This module implements a crawler to find all links and resources
Project description
Cr0wl3r
Description
This package implements a web discreet crawler to find all visible URLs on a website, this crawler can store pages (and reuse them for next crawl), scan web content for dynamic content (useful for pentest, red teaming and hacking), create a full JSON report and database to reuse the analysis, try to identify web pages, static content and assets to request only what is useful.
The name Cr0wl3r is a pun with Crawler and Growler because this tool in not offensive but it's the first step to attack a web server.
Requirements
This package require:
- python3
- python3 Standard Library
Optional:
- Selenium
Installation
pip install Cr0wl3r
Usages
Command lines
# Python executable
python3 Cr0wl3r.pyz -h
# or
chmod u+x Cr0wl3r.pyz
./Cr0wl3r.pyz --help
# Python module
python3 -m Cr0wl3r https://github.com/mauricelambert
# Entry point (console)
Cr0wl3r -F report.json -L DEBUG -l logs.log -R -S -d -c "mycookie=foobar" -H "User-Agent:Chrome" -m 3 -t "p" -r https://github.com/mauricelambert
Cr0wl3r -R -S -C -d -u -i -F report.json -L DEBUG -l logs.log -c "mycookie=foobar" "session=abc" -c "counter=5" -H "User-Agent:Chrome" "Api-Key:myapikey" -H "Authorization:Basic QWxhZGRpbjpvcGVuIHNlc2FtZQ==" -m 5 -t "p" "img" -t "link" -I 3.5 -f "raw-url-only" -D4 "text/html" -q -r https://github.com/mauricelambert
Python3
from Cr0wl3r import CrawlerRawPrinter
CrawlerRawPrinter(
"https://github.com/mauricelambert",
recursive=False,
).crawl()
from ssl import _create_unverified_context
from Cr0wl3r import _Crawler, reports
from logging import basicConfig
from typing import Union
basicConfig(level=1)
class CustomCr0wl3r(_Crawler):
def handle_web_page(
self, from_url: str, url: str, tag: str, attribute: str
) -> Union[bool, None]:
print("[+] New web page:", url, "from", from_url, f"{tag}<{attribute}>")

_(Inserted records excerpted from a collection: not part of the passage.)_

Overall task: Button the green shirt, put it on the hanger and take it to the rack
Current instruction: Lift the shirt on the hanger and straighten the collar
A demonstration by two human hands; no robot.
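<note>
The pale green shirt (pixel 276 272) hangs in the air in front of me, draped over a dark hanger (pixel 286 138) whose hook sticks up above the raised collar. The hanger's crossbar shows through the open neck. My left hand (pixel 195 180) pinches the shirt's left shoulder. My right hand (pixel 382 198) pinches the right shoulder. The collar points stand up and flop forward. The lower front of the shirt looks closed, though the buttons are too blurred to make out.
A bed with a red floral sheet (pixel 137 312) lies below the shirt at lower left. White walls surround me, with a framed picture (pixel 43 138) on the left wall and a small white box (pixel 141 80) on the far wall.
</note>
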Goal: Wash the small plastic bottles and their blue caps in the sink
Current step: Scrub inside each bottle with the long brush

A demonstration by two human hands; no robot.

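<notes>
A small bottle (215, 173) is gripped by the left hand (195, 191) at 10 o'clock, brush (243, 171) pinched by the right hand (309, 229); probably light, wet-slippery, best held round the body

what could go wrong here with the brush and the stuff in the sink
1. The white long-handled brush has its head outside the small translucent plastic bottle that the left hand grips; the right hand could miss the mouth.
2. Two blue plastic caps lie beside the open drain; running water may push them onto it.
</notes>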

print("[*] There are still", len(self.urls_to_parse), "requests to send.")
def handle_static(
self, from_url: str, url: str, tag: str, attribute: str
) -> Union[bool, None]:
print("[+] New static:", url, "from", from_url, f"{tag}<{attribute}>")
print("[*] There are still", len(self.urls_to_parse), "requests to send.")
def handle_resource(
self, from_url: str, url: str, tag: str, attribute: str
) -> Union[bool, None]:
print("[+] New assets:", url, "from", from_url, f"{tag}<{attribute}>")

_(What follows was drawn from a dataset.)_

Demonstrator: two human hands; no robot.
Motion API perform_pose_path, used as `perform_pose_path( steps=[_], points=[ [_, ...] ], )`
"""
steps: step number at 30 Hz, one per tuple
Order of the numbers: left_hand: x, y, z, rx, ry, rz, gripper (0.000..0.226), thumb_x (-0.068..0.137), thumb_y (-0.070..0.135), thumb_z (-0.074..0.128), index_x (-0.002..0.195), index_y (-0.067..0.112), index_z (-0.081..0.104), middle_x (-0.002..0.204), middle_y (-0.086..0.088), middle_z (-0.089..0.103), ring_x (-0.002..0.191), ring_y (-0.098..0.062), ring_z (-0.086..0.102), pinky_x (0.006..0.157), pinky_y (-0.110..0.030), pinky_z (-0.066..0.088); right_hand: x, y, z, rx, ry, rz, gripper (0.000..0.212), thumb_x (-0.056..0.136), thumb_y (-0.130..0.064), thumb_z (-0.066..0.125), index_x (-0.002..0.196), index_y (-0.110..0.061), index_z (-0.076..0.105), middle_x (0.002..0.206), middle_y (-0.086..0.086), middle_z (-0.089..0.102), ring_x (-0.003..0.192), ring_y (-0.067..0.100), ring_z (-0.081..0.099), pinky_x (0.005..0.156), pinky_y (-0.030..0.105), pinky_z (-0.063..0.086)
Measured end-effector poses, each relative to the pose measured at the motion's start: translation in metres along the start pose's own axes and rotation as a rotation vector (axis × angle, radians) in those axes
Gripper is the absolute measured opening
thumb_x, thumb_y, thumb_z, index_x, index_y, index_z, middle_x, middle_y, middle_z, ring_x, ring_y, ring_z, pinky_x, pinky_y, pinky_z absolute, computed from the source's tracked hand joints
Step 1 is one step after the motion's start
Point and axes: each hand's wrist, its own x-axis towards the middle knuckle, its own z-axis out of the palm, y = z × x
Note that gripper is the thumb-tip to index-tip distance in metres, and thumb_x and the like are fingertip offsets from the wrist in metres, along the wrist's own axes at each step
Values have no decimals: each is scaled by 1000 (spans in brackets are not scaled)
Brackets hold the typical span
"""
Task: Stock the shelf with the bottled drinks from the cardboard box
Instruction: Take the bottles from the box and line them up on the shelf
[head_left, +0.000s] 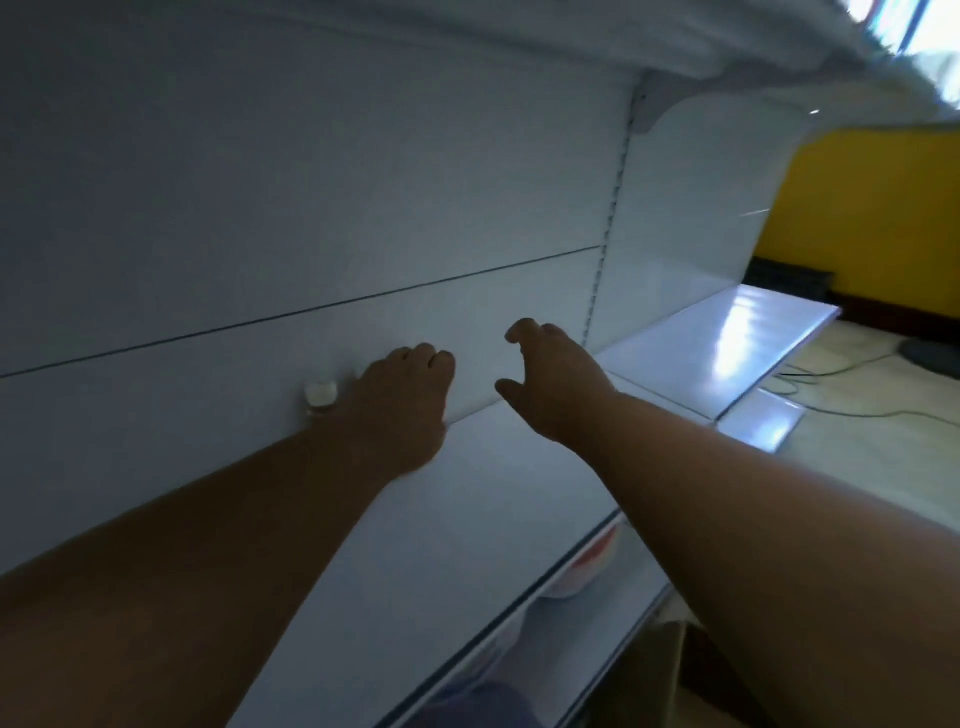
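A bottle with a white cap (321, 393) stands at the back of the white shelf (519, 467), against the back panel. My left hand (400, 410) reaches in just right of that cap, knuckles up and fingers curled downward; whatever is under the palm is hidden. My right hand (550, 379) hovers over the shelf to the right, fingers loosely bent and thumb spread, holding nothing. A brown corner of the cardboard box (670, 670) shows at the bottom right, below my right forearm.
On the lower shelf sit bottles with red labels (587, 561), seen through the gap at the shelf's front edge. A slotted upright (608, 228) divides the back panel. Cables (831, 384) lie on the floor to the right, by a yellow wall (857, 218).
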Motion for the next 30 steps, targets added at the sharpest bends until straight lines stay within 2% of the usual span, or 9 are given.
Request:
perform_pose_path(
  steps=[5,16,18,21,22,25,26,29,30],
  points=[
    [-12,79,15,-186,-15,123,43,78,33,71,112,17,51,109,-4,55,97,-25,52,79,-37,44,-77,45,-46,-132,76,101,44,87,-26,60,127,-16,46,116,9,54,102,28,55,83,41,49],
    [-6,314,126,-406,-327,395,42,76,33,70,112,21,53,113,-4,56,105,-25,53,86,-36,45,-251,211,-84,-236,31,486,40,84,-27,62,122,-18,53,113,6,58,99,26,57,81,39,50],
    [-15,351,156,-429,-397,417,43,77,30,72,114,21,54,113,-3,55,102,-22,52,81,-32,43,-276,243,-73,-193,-18,568,42,82,-27,66,121,-19,54,115,5,58,100,25,58,83,40,50],
    [-33,391,213,-416,-512,447,36,77,29,71,108,22,53,107,-1,54,98,-21,51,78,-35,46,-308,292,-41,-159,-96,650,43,79,-29,69,119,-20,57,113,3,60,98,23,59,86,40,50],
    [-38,401,235,-417,-558,457,34,77,27,69,106,22,53,105,-1,54,97,-21,51,77,-34,44,-319,309,-26,-130,-118,668,41,80,-29,69,118,-21,57,112,2,61,98,21,59,83,37,50],
    [-54,421,293,-399,-673,425,35,76,25,68,108,25,52,104,1,54,95,-18,50,73,-33,43,-342,350,20,-40,-192,742,32,82,-32,68,111,-26,57,99,-5,57,83,10,56,61,22,42],
    [-58,426,311,-394,-704,416,38,75,27,70,109,26,52,104,3,53,95,-17,50,74,-33,45,-346,363,34,-31,-211,755,31,82,-32,68,110,-26,58,98,-5,57,80,9,54,60,22,41],
    [-68,434,353,-373,-797,386,42,72,32,72,108,29,52,103,4,53,93,-16,50,75,-35,47,-355,399,77,16,-285,771,32,81,-31,68,110,-23,58,105,0,57,90,17,56,76,34,50],
    [-71,435,365,-362,-829,365,43,72,34,72,109,29,52,103,3,53,93,-17,50,75,-35,46,-358,408,92,35,-314,786,31,81,-31,68,109,-24,57,105,0,57,90,18,56,76,36,51]
  ],
)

print("[*] There are still", len(self.urls_to_parse), "requests to send.")
cr0wl3r = CustomCr0wl3r(
"https://github.com/mauricelambert",
recursive=True,
update=True,
max_request=10,
only_domain=False,
headers={"User-Agent": "Chrome", "Cookie": "mycookie=abc"},
robots=False,
sitemap=False,
crossdomain=False,
context=_create_unverified_context(),
interval=3.5,
download_policy="do not download",
no_query_page=False,
)
cr0wl3r.crawl()
with open("urls.txt", 'w') as report:
[report.write(url + '\n') for url in reports]
Links
Help
~# Cr0wl3r --help
usage: Cr0wl3r [-h] [--recursive] [--update] [--insecure] [--do-not-request-robots] [--do-not-request-sitemap] [--do-not-request-crossdomain] [--not-only-domain] [--max-request MAX_REQUEST] [--cookies COOKIES [COOKIES ...]]
[--headers HEADERS [HEADERS ...]] [--dynamic-tags-counter DYNAMIC_TAGS_COUNTER [DYNAMIC_TAGS_COUNTER ...]] [--report-filename REPORT_FILENAME] [--loglevel {DEBUG,INFO,REQUEST,WARNING,ERROR,CRITICAL}] [--logfile LOGFILE]

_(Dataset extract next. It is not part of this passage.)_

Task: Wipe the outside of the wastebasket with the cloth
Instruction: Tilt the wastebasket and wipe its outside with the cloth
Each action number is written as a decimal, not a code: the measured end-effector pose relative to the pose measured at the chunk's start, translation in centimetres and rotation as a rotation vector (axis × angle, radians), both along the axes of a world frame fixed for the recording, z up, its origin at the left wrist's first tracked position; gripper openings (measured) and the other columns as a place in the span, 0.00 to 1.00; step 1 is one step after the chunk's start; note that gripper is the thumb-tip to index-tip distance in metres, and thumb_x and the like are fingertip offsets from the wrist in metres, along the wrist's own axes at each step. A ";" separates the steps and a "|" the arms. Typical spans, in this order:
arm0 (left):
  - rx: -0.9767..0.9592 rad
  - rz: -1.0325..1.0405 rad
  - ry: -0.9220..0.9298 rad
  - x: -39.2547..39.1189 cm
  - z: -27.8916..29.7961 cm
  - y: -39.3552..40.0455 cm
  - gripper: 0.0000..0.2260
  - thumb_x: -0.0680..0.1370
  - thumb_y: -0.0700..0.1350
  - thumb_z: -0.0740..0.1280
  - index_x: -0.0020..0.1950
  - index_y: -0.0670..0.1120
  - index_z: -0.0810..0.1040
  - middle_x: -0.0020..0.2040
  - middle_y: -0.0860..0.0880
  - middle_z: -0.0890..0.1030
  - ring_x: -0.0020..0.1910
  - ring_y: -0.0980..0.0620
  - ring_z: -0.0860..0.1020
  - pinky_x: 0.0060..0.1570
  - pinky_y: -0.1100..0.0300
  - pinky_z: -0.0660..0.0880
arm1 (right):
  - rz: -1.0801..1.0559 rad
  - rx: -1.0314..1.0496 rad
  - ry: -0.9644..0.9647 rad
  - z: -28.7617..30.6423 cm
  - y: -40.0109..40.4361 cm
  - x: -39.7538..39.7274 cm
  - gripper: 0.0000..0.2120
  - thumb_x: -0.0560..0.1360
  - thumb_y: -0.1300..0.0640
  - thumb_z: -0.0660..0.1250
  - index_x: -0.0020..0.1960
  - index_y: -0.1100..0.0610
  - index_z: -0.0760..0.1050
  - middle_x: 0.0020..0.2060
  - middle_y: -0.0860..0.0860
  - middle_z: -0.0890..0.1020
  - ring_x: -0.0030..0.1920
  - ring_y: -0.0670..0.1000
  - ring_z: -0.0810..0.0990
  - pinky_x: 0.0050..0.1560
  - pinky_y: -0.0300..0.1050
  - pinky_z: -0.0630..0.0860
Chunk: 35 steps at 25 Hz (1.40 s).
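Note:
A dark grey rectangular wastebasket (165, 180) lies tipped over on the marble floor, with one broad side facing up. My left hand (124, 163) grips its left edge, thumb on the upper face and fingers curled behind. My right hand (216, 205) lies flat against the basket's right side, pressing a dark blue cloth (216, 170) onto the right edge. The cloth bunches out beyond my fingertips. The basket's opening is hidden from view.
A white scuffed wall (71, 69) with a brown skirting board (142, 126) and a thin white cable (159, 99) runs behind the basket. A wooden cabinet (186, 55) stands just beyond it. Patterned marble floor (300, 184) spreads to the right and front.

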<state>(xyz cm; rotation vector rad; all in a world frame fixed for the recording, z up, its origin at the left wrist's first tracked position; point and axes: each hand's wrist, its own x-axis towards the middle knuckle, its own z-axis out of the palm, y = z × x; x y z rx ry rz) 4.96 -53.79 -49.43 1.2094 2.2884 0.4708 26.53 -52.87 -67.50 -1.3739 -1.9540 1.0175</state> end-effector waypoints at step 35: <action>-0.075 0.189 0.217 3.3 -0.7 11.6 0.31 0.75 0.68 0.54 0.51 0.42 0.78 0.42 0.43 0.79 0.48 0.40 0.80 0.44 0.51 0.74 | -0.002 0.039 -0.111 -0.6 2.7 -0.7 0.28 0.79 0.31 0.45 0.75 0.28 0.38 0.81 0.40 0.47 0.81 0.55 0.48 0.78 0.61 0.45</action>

[--interval-request INTERVAL_REQUEST] [--output-format {raw-url-only,colored,raw}] [--no-query-page]
[--download-all | --download-html | --download-static | --download-resources | --download-by-content-type DOWNLOAD_BY_CONTENT_TYPE | --download-requested | --do-not-download]
url
This script crawls web site and prints URLs.
positional arguments:
url First URL to crawl.
options:
-h, --help show this help message and exit
--recursive, -r Crawl URLs recursively.
--update, -u Re-downloads and overwrites responses from requests made during previous crawls.
--insecure, -i Use insecure SSL (support selenium and urllib)
--do-not-request-robots, --no-robots, -R
Don't search, request and parse robots.txt
--do-not-request-sitemap, --no-sitemap, -S
Don't search, request and parse sitemap.xml
--do-not-request-crossdomain, --no-crossdomain, -C
Don't search, request and parse crossdomain.xml
--not-only-domain, -d
Do not request only the base URL domain (request all domains).
--max-request MAX_REQUEST, -m MAX_REQUEST
Maximum request to perform.
--cookies COOKIES [COOKIES ...], -c COOKIES [COOKIES ...]
Add a cookie.
--headers HEADERS [HEADERS ...], -H HEADERS [HEADERS ...]
Add headers.
--dynamic-tags-counter DYNAMIC_TAGS_COUNTER [DYNAMIC_TAGS_COUNTER ...], --tags-counter DYNAMIC_TAGS_COUNTER [DYNAMIC_TAGS_COUNTER ...], --tags DYNAMIC_TAGS_COUNTER [DYNAMIC_TAGS_COUNTER ...], -t DYNAMIC_TAGS_COUNTER [DYNAMIC_TAGS_COUNTER ...]
Add a tag counter for scoring.
--report-filename REPORT_FILENAME, --report REPORT_FILENAME, -F REPORT_FILENAME
The JSON report filename.
--loglevel {DEBUG,INFO,REQUEST,WARNING,ERROR,CRITICAL}, -L {DEBUG,INFO,REQUEST,WARNING,ERROR,CRITICAL}
WebCrawler logs level.
--logfile LOGFILE, -l LOGFILE
WebCrawler logs file.
--interval-request INTERVAL_REQUEST, --interval INTERVAL_REQUEST, -I INTERVAL_REQUEST
Interval between each requests by domain.
--output-format {raw-url-only,colored,raw}, --format {raw-url-only,colored,raw}, -f {raw-url-only,colored,raw}
Output format.
--no-query-page, --no-query, -q
Request only when path is different, without this option the same path will be requested for each differents queries.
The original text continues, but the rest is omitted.